For the time being, it is a far cry to expect Life of Pi to get a Best Picture nomination. However, if we are to believe the other hype, notably from Katey Rich, this could be a strong contender for visual effects categories. The 3D has been considered superb, and is probably what gave director Martin Scorsese's Hugo the edge in the technical films last year, earning it five wins including Best Art Direction, Cinematography, Sound Editing, and Visual Effects. Of course, Scorsese is also a seasoned veteran, having proven himself a skilled filmmaker for over 30 years. Lee's Crouching Tiger Hidden Dragon, which gave him recognition, is only 12 years old.

Still, if we are to be bought in by the spectacle, we may have a big contender for the visual fields this year. The trailer itself is a colorful and impressive look into a world we haven't seen. So what if it is on a boat with a Bengal tiger? It takes a lot of craft to make a story like that visually appealing and even technically impressive. I will probably be writing a follow-up on this when it gets closer to release in November.

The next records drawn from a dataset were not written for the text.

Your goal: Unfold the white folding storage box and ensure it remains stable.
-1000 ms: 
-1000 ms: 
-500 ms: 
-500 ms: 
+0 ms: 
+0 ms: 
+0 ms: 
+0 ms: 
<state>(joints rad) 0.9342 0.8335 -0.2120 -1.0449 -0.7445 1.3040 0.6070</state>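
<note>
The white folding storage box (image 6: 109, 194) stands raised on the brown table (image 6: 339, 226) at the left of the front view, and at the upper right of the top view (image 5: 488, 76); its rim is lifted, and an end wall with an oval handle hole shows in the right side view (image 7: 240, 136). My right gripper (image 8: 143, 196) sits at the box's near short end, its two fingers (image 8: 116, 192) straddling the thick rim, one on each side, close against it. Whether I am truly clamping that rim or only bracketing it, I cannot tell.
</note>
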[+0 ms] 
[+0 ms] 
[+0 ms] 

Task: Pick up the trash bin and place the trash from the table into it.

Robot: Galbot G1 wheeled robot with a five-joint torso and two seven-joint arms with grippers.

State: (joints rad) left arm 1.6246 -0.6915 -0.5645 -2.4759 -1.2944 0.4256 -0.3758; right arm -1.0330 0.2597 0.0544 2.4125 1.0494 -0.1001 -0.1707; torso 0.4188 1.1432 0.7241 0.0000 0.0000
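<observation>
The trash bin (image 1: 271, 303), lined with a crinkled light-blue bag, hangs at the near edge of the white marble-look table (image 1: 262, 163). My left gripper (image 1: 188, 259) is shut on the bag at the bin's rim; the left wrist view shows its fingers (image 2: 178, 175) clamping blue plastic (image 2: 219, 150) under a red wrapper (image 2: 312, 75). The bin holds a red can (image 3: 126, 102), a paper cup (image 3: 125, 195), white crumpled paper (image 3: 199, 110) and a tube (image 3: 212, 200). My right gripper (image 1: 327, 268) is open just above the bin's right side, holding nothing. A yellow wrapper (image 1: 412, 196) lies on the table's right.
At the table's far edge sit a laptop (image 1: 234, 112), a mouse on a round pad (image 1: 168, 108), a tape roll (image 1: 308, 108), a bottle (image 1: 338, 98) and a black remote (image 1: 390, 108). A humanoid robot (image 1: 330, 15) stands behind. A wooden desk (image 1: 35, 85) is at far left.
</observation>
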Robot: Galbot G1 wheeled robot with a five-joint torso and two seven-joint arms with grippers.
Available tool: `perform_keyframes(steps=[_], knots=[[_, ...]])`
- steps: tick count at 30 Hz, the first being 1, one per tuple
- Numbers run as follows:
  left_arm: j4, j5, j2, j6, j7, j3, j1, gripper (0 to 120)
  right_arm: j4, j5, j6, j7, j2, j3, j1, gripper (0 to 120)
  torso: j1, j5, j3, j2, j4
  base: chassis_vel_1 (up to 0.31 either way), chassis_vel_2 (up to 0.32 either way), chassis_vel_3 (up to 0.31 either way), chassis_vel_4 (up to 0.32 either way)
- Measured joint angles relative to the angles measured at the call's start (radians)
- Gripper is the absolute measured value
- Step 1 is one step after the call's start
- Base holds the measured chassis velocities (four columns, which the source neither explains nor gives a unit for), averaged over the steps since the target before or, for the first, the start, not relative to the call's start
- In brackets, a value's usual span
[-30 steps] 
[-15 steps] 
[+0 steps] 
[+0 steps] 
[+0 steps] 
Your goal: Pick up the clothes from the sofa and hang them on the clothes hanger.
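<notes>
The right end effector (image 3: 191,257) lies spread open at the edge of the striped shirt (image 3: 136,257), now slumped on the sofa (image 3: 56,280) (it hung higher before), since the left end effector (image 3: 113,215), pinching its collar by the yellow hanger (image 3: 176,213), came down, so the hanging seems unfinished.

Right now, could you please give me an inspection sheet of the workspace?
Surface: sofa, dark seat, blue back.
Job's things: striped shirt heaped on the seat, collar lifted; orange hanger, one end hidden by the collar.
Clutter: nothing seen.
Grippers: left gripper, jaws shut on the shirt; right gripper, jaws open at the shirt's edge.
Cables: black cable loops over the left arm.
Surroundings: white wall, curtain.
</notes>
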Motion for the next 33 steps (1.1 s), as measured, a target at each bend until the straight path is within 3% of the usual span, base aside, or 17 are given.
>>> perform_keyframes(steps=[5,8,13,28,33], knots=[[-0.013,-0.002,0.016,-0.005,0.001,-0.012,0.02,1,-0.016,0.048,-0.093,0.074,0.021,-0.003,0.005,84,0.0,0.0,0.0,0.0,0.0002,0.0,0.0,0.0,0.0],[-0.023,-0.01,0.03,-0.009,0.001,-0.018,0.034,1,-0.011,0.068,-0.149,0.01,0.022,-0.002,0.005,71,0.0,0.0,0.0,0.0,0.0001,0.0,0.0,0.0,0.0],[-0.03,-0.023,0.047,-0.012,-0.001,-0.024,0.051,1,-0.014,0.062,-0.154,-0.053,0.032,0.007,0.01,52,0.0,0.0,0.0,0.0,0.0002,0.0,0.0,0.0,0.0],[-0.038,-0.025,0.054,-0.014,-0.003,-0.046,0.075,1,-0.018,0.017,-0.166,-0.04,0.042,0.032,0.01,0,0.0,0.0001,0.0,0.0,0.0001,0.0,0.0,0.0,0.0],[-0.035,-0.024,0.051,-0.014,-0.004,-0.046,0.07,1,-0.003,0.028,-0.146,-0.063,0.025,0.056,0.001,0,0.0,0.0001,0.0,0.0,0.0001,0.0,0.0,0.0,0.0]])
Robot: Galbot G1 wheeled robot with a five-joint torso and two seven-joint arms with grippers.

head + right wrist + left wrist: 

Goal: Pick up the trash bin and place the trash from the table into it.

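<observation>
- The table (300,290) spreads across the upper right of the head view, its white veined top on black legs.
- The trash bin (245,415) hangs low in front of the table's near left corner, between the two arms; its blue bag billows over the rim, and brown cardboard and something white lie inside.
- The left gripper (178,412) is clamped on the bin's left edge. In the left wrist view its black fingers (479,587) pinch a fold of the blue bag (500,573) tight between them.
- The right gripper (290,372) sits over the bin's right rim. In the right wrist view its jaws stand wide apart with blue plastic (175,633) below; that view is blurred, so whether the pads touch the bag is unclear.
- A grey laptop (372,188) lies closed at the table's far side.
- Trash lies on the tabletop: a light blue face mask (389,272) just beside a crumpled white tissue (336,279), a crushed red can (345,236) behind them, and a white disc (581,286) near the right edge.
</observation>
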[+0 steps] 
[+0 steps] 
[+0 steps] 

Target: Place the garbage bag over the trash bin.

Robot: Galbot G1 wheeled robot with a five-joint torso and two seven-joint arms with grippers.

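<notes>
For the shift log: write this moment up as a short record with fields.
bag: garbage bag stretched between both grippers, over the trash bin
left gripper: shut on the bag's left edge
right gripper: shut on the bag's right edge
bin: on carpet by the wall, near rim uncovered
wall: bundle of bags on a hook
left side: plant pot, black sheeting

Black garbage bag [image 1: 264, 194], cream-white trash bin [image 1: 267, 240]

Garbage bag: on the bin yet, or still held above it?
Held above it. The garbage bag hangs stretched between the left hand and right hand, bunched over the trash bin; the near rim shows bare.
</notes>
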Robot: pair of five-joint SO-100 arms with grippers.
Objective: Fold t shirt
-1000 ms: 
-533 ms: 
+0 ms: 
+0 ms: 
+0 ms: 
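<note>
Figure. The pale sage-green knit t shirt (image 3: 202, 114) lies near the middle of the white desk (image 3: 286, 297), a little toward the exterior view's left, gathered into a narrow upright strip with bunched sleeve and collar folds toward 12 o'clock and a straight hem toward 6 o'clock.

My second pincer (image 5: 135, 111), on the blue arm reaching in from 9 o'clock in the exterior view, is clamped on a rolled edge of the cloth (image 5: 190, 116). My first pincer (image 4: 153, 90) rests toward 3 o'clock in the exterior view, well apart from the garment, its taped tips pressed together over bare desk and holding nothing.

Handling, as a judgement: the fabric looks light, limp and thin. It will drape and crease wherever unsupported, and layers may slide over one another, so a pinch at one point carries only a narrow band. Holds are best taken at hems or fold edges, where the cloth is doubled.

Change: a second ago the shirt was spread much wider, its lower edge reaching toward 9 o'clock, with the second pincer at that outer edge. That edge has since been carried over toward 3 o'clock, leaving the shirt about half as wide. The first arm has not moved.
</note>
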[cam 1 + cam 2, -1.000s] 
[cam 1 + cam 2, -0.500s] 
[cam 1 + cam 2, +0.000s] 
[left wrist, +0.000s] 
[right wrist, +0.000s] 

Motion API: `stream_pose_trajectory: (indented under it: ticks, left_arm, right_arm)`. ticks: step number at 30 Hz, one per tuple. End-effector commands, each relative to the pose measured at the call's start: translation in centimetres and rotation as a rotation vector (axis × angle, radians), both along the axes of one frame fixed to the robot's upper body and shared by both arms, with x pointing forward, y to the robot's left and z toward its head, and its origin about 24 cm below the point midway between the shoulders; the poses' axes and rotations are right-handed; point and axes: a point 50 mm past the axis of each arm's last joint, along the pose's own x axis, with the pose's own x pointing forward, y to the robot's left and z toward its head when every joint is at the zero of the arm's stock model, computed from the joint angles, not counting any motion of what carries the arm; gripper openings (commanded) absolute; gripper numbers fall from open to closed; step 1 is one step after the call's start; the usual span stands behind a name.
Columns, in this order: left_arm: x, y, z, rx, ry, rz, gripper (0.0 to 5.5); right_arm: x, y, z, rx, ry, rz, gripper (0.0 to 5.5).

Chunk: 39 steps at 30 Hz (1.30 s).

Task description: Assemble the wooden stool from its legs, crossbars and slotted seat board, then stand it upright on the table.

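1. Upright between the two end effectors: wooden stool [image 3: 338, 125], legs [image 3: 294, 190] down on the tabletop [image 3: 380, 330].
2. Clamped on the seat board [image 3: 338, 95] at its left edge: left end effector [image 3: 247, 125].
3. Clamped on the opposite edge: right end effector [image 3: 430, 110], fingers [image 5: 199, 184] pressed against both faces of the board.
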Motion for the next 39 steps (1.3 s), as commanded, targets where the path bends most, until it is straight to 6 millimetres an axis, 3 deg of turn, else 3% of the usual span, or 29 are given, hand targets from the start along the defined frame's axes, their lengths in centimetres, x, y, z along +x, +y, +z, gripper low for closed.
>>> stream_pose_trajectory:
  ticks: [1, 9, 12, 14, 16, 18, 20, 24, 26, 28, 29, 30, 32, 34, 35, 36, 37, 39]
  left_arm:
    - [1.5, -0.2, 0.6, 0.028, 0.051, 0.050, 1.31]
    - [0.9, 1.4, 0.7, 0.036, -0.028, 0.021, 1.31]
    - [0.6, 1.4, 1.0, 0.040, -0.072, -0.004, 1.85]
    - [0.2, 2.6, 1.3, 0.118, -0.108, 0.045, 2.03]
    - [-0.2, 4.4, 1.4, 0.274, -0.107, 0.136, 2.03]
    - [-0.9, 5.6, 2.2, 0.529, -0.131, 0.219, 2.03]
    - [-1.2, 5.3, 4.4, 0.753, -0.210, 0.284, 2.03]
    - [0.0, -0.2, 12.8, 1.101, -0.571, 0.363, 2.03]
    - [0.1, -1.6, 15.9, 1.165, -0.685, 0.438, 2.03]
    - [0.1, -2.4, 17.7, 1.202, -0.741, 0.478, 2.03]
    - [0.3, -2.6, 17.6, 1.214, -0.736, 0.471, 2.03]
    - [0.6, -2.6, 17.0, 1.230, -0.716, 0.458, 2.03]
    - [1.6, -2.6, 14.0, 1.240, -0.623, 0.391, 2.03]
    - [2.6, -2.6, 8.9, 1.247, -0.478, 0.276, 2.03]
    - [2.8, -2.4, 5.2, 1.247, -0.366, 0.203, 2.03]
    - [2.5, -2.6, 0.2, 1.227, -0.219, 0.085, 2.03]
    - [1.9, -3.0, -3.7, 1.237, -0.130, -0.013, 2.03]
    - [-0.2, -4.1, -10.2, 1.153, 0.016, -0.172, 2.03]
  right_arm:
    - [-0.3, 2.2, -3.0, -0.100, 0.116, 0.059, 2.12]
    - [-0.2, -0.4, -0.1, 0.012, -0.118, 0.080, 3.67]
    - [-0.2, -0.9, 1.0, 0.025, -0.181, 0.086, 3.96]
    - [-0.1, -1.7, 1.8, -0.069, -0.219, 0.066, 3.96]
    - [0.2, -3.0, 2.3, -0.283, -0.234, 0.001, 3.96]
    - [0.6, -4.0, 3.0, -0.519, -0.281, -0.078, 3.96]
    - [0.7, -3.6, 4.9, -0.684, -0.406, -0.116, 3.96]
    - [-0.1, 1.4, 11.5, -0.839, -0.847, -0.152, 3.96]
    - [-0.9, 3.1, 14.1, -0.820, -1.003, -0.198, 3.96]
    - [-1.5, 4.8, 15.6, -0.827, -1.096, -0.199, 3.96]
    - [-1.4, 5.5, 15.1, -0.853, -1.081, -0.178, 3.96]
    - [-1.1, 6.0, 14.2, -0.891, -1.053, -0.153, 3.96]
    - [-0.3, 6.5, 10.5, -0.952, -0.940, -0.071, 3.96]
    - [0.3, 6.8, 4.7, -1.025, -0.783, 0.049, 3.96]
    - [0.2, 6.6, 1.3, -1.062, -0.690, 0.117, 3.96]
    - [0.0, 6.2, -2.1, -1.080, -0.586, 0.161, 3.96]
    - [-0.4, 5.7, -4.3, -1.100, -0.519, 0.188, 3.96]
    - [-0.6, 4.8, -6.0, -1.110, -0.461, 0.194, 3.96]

It will also be a nice change of pace from the original Oscar contenders. We already have The Master and Argo fighting for top spots. These are more traditional dramas and explore human character in more familiar ways. They are have strong narratives and are ambitious, but on a more subtle field. It is possible that the voters, which already have shown bias against more edgy work. However, Life of Pi is already a familiar subject and it probably will not be less edgy than Cloud Atlas. It could be profound and therefore give the Academy a more obtainable thing to look for in the movie.

What do you think? Is this Ang Lee's return to the Best Picture category? Does Cloud Atlas stand a chance of dethroning the momentum, or is the seasoned, winning veteran enough clout to make up for that?